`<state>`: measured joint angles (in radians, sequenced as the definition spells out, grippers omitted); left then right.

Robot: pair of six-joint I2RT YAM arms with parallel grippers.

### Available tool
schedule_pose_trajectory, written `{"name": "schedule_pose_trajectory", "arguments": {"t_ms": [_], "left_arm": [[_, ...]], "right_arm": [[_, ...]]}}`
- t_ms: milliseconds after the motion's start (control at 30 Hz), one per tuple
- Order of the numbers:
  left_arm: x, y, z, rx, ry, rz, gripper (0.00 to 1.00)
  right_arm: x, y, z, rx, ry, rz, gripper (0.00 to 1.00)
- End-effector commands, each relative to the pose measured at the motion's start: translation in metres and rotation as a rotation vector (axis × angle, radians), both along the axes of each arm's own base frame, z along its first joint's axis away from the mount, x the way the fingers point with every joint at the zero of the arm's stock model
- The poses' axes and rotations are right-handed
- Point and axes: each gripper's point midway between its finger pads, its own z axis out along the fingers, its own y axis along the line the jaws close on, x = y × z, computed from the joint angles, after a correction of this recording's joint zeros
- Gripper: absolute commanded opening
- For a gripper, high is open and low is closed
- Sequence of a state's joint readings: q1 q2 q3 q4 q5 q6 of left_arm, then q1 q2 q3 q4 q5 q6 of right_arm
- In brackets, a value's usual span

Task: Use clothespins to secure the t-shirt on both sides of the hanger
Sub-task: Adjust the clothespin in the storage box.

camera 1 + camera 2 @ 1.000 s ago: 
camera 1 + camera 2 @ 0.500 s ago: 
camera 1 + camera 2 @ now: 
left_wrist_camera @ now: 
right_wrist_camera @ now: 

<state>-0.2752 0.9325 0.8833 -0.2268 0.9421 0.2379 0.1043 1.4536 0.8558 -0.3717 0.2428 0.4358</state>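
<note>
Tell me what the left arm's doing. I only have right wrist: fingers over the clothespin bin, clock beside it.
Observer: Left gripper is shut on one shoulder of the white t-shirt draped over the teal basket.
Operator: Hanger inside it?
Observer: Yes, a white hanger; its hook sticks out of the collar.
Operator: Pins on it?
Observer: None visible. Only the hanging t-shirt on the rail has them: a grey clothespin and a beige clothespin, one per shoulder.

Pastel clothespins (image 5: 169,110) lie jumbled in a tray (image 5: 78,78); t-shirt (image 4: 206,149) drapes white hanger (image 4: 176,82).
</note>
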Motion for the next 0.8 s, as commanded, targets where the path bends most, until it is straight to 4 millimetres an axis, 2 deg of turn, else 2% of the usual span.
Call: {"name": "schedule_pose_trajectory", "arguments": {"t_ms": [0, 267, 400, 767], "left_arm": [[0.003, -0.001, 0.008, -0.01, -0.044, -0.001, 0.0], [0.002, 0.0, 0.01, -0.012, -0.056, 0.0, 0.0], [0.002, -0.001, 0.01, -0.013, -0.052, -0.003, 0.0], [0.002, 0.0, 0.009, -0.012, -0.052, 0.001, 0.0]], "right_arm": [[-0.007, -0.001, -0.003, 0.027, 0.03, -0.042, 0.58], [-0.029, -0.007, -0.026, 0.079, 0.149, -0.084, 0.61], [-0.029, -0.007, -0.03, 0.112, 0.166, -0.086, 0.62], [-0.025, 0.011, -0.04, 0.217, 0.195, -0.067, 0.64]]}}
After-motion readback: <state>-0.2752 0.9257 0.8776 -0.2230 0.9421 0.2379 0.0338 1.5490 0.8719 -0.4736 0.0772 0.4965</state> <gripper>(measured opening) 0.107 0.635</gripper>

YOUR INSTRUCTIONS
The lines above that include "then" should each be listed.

ANSWER SPACE
`<state>`: measured joint angles (in radians, sequenced as the definition spells out, grippers omitted); left then right.
- Sequence of a state's joint readings: q1 q2 q3 q4 q5 q6 of left_arm, then q1 q2 q3 q4 q5 q6 of right_arm

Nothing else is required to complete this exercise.